» **Goal of the exercise**
Look through the entries below. Report each line that has the word "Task" in it.

[Data extracted from a collection]

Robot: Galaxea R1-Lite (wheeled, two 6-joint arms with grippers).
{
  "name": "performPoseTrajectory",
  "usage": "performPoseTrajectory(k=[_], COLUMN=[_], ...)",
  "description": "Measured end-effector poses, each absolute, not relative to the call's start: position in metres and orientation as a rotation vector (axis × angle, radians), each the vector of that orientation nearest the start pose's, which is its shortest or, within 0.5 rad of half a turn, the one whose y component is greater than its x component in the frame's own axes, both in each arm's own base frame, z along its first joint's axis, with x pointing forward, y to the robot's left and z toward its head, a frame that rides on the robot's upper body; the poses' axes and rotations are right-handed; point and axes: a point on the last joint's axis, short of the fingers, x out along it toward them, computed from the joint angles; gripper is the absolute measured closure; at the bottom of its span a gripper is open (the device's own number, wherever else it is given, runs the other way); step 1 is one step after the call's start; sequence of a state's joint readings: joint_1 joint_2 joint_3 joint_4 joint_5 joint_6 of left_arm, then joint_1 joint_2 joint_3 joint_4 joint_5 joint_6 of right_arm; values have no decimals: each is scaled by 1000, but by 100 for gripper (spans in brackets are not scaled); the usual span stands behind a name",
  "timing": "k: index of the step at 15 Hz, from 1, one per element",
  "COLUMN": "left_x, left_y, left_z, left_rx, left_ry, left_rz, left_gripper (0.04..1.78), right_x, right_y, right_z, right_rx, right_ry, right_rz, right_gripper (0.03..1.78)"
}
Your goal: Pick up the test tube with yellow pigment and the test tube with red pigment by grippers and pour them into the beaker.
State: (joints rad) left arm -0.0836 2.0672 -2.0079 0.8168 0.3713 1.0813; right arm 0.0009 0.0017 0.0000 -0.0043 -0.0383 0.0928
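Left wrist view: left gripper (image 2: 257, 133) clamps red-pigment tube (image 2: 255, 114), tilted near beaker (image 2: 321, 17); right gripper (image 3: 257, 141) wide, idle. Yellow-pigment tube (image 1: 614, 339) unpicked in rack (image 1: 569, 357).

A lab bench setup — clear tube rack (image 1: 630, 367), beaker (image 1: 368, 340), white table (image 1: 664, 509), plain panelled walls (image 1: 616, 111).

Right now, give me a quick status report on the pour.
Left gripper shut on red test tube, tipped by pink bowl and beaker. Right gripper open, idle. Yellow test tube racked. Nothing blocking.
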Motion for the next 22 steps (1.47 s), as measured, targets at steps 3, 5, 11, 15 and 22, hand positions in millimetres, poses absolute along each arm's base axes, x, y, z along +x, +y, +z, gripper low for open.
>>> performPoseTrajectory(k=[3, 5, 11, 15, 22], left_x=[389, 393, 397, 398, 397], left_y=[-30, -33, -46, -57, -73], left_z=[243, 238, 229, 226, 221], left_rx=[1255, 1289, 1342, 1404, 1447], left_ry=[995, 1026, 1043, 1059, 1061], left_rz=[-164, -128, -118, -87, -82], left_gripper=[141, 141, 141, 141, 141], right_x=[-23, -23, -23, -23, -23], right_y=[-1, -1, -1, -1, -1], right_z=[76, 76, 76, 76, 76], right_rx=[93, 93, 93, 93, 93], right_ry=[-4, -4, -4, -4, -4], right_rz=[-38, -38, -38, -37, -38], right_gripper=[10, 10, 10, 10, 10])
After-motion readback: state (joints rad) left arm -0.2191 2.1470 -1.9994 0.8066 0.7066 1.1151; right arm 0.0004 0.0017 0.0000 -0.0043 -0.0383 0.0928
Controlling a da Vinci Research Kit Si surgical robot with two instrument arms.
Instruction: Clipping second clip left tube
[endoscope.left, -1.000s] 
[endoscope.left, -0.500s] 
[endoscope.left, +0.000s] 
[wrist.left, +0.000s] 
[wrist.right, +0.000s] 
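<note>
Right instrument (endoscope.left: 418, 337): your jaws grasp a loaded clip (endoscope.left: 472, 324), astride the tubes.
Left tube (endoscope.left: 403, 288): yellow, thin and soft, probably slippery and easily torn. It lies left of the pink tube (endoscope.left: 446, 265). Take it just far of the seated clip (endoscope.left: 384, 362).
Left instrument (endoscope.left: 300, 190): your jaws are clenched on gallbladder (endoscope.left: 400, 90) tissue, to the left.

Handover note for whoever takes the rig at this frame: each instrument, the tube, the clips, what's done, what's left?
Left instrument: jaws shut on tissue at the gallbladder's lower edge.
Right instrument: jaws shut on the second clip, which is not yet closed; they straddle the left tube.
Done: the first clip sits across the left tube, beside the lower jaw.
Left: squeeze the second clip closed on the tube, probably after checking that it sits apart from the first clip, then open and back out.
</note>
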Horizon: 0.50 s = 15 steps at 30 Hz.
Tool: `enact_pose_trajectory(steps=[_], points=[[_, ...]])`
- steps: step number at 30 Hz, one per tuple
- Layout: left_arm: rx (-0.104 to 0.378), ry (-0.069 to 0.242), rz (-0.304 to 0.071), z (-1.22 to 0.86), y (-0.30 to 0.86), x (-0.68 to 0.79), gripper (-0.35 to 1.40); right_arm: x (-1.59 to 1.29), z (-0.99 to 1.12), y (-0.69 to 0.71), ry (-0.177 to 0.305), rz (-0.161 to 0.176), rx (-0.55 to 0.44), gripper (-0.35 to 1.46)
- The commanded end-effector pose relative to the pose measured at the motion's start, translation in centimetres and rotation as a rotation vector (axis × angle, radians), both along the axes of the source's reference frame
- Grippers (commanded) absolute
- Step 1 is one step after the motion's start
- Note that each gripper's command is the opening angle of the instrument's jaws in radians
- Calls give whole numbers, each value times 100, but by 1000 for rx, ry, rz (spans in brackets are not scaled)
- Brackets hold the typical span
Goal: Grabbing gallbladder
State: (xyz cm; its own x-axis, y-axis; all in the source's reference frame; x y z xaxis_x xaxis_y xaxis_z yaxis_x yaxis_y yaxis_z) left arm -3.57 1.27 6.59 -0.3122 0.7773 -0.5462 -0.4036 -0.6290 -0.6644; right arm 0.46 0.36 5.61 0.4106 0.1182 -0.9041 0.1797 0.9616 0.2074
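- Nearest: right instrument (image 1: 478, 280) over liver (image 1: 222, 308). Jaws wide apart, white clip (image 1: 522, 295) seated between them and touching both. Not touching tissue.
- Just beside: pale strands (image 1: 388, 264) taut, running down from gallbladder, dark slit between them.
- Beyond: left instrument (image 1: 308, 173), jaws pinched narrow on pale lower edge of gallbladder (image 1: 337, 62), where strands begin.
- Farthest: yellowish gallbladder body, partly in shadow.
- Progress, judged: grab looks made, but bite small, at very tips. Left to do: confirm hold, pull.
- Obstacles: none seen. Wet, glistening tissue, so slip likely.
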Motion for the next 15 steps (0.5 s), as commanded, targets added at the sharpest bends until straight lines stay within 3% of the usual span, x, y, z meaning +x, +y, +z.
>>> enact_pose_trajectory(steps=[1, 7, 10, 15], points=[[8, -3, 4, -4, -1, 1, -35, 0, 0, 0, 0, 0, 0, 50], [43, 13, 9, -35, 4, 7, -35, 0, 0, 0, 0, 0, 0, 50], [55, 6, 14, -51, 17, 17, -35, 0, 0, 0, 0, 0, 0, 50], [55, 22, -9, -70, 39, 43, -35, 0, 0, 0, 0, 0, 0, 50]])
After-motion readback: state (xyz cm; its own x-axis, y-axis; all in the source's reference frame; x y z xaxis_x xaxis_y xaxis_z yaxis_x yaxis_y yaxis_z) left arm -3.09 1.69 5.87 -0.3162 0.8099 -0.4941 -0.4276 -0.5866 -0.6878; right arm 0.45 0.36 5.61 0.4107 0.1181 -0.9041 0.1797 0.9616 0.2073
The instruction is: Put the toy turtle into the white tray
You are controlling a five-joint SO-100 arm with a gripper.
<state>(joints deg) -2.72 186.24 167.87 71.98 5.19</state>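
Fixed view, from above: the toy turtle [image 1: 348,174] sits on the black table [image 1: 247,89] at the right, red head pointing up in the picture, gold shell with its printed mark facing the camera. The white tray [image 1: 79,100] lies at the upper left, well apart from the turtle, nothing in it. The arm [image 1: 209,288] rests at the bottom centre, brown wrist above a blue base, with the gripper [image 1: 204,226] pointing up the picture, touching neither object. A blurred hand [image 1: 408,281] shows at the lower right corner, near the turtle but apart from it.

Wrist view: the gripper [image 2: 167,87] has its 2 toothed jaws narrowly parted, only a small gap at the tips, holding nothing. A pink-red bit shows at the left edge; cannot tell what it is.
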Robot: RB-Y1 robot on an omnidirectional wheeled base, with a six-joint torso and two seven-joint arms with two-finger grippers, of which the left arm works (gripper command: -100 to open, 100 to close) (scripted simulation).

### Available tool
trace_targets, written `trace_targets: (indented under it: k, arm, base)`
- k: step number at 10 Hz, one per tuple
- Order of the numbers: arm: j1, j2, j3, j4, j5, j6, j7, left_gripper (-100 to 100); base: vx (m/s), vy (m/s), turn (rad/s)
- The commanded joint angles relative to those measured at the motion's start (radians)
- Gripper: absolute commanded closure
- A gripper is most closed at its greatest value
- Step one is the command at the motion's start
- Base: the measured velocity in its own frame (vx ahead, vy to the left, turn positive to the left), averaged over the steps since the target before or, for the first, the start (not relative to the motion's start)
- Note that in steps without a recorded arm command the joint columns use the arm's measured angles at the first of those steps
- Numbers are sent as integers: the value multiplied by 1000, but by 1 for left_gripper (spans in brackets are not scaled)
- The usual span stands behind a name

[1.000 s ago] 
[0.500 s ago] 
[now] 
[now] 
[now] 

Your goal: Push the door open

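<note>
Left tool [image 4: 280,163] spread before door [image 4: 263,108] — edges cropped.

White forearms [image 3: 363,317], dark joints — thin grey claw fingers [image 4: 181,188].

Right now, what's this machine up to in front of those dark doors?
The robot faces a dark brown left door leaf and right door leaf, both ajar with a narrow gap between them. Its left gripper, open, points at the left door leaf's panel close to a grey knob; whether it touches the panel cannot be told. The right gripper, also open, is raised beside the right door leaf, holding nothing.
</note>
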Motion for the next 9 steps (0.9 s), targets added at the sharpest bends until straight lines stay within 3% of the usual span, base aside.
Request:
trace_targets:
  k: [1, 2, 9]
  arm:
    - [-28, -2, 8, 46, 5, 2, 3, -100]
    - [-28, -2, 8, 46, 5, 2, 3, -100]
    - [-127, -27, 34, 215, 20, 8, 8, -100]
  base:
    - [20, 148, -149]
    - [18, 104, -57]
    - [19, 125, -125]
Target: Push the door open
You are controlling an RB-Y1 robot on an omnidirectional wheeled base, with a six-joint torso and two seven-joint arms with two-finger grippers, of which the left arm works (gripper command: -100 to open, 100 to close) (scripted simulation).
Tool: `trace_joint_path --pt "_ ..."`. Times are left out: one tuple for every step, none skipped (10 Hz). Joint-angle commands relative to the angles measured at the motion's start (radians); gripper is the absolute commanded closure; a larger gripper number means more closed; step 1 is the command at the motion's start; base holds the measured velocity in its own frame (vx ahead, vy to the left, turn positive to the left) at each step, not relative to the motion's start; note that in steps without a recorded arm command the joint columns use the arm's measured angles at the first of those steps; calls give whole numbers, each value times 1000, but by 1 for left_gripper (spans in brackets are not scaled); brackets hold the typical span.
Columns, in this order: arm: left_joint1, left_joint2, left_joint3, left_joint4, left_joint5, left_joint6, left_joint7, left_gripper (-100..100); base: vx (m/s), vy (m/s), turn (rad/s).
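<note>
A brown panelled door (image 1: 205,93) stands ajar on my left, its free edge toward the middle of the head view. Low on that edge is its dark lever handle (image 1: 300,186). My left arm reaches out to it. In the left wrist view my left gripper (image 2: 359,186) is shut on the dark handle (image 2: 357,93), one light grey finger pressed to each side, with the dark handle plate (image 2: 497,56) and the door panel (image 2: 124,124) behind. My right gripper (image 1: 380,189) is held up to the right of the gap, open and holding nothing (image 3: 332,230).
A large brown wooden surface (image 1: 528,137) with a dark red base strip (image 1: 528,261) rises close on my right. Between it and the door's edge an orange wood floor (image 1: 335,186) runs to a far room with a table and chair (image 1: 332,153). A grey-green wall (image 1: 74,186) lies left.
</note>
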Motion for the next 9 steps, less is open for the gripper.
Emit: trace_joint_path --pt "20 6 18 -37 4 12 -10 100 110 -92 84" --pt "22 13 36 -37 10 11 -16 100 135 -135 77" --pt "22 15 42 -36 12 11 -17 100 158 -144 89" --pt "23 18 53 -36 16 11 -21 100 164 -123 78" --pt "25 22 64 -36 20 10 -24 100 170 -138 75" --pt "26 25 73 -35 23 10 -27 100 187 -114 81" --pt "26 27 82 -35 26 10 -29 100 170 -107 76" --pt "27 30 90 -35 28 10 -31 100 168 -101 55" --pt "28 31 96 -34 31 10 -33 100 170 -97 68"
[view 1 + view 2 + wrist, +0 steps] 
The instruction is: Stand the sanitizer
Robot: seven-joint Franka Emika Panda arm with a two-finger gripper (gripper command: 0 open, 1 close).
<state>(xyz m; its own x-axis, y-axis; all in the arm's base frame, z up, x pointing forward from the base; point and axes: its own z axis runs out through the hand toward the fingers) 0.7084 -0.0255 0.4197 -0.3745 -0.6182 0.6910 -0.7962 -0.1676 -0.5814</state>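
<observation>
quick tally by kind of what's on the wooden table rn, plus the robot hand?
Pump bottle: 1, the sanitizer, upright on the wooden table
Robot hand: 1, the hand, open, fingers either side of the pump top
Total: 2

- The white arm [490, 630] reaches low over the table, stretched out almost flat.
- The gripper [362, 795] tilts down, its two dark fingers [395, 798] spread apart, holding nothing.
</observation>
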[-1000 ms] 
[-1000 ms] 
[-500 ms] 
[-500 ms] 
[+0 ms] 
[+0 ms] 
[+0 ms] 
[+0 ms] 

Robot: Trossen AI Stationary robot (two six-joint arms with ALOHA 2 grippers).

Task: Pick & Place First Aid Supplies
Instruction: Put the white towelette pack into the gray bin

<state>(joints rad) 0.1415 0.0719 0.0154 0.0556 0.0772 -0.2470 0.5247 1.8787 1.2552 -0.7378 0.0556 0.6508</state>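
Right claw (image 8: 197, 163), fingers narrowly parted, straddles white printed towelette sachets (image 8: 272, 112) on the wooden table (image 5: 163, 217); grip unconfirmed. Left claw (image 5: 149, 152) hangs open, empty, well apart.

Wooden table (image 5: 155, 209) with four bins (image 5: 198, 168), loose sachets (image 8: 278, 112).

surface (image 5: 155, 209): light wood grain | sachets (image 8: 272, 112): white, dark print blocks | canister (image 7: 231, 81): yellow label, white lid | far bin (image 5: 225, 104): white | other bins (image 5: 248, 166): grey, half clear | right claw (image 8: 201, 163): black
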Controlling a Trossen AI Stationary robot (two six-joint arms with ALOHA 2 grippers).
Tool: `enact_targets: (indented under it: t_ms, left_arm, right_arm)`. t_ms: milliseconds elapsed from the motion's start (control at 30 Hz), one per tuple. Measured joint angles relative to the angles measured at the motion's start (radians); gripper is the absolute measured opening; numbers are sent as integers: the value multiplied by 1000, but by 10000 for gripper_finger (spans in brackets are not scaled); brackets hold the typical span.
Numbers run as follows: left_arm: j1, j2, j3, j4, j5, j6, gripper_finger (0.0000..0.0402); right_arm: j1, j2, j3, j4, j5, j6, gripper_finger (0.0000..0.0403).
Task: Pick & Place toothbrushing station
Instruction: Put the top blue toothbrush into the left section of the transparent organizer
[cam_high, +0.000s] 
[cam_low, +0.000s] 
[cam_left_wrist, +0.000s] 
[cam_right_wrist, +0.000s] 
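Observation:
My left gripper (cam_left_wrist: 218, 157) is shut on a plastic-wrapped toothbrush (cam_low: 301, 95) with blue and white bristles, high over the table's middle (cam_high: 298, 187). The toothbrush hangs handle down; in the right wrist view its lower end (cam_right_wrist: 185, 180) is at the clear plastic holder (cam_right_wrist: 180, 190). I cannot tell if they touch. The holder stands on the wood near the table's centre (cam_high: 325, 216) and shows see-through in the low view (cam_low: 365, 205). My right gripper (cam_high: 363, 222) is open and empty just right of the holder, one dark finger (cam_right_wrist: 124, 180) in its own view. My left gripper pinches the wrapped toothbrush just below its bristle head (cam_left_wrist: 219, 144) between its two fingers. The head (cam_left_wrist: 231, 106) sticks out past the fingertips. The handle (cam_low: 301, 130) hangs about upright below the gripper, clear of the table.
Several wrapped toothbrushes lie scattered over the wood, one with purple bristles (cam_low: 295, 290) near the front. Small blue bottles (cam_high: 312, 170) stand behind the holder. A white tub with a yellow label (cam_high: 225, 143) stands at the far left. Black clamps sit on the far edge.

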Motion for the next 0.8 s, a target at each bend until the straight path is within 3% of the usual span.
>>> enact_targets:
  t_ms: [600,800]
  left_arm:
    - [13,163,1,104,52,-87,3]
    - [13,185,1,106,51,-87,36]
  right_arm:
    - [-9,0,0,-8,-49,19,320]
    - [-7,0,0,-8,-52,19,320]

» **Result**
Task: Pick & Place First Aid Supplies
Task: Pick & Place toothbrushing station

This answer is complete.